Assim, a predominância do self verdadeiro, que tem origem na vitalidade dos tecidos corporais e nas funções vitais, vai-se tornando complexo e começa gradativamente a estabelecer contato com a realidade, sempre através da mediação da mãe (ou substituta), de quem se espera o handling, o holding, que inclui o favorecimento das áreas de ilusão. Neste contato com a realidade, segundo Winnicott, restos de fantasia onipotente perduram por muitos anos. A idéia de que as coisas possam ocorrer sem ser por uma ação ou desejo do próprio self demora anos para ser atingida.

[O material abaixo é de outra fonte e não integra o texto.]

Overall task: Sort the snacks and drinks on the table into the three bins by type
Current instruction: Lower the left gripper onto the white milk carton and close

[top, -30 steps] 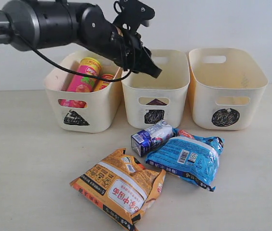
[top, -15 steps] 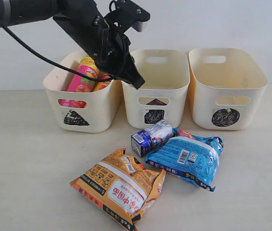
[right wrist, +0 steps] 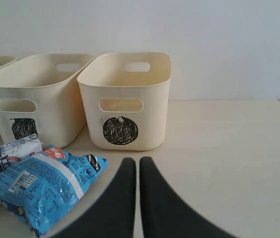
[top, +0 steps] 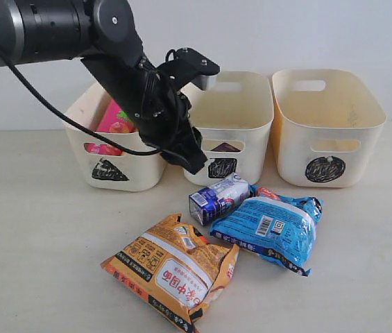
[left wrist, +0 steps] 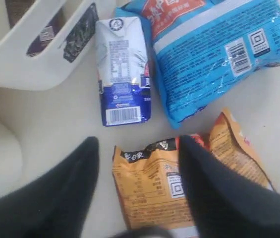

O que Winnicott chama de falso-self normal é a adaptação do ego ao ambiente. Seria o equivalente a uma submissão saudável ao princípio de realidade, na terminologia freudiana. Da mesma forma, diz Winnicott, o self verdadeiro, num viver normal, tem que ter um certo grau de submissão. Só que esta adaptação só pode ser bem sucedida se tiver havido um período suficiente durante o qual o ambiente se adaptou às necessidades do bebê.
O falso-self não é, portanto, em si, um problema. Ele protege o verdadeiro self do aniquilamento quando há qualquer interrupção deste curso natural. O problema existe quando existe o splitting muito grande entre o self verdadeiro e o falso-self e o falso oculta o verdadeiro, impedindo a criatividade e a espontaneidade.
Cito o próprio Winnicott para salientar os riscos da desatenção a este fenômeno no processo analítico:
Um paciente que teve muita análise inútil na base de um falso-self, cooperando vigorosamente com um analista que pensava ser aquele o seu self integral, me disse: ‘a única vez que senti esperança foi quando você me disse não ver esperança’, e continuou com a análise.” (Winnicott, 1979, pág.139).
Num grupo, a abertura de caminhos para a comunicação com o self verdadeiro, pode ser muito facilitada se o analista souber aproveitar a sensibilidade dos participantes do grupo, que podem captar e denunciar a espontaneidade e a criatividade aprisionadas de seus companheiros. Devemos nos lembrar também de que a constância de um humor irritado pode ser a expressão de um falso self hipertrofiado, massacrando a possibilidade de uma expressão criativa; de um sujeito pedindo socorro para poder viver.
3. Conclusão:
Neste artigo, abordo uma fração muito pequena das contribuições de Winnicott. Espero, porém, ter sido capaz de transmitir que a riqueza de suas contribuições e a possibilidade que criam de construirmos hipóteses férteis, que podem modificar nossa forma de acolher as comunicações daqueles que nos procuram, precisando de ajuda, fazem valer à pena mergulhar mais profundamente em sua obra.
REFERÊNCIAS BIBLIOGRÁFICAS
Puget, J. e Berenstein, I. (1988) – Psicoanalisis de la pareja matrimonial. Paidós, Bs. As., 1992.
Winnicott. D.W. (1978) – Textos Selecionados da Pediatria à Psicanálise. Livraria Francisco Alves Ed. S. A . Rio de Janeiro, RJ. 1988.
Winnicott, D.W. (1979) – O ambiente e os processos de maturação. Ed Artes Médicas Sul, Ltda, Porto Alegre, RS, 1979.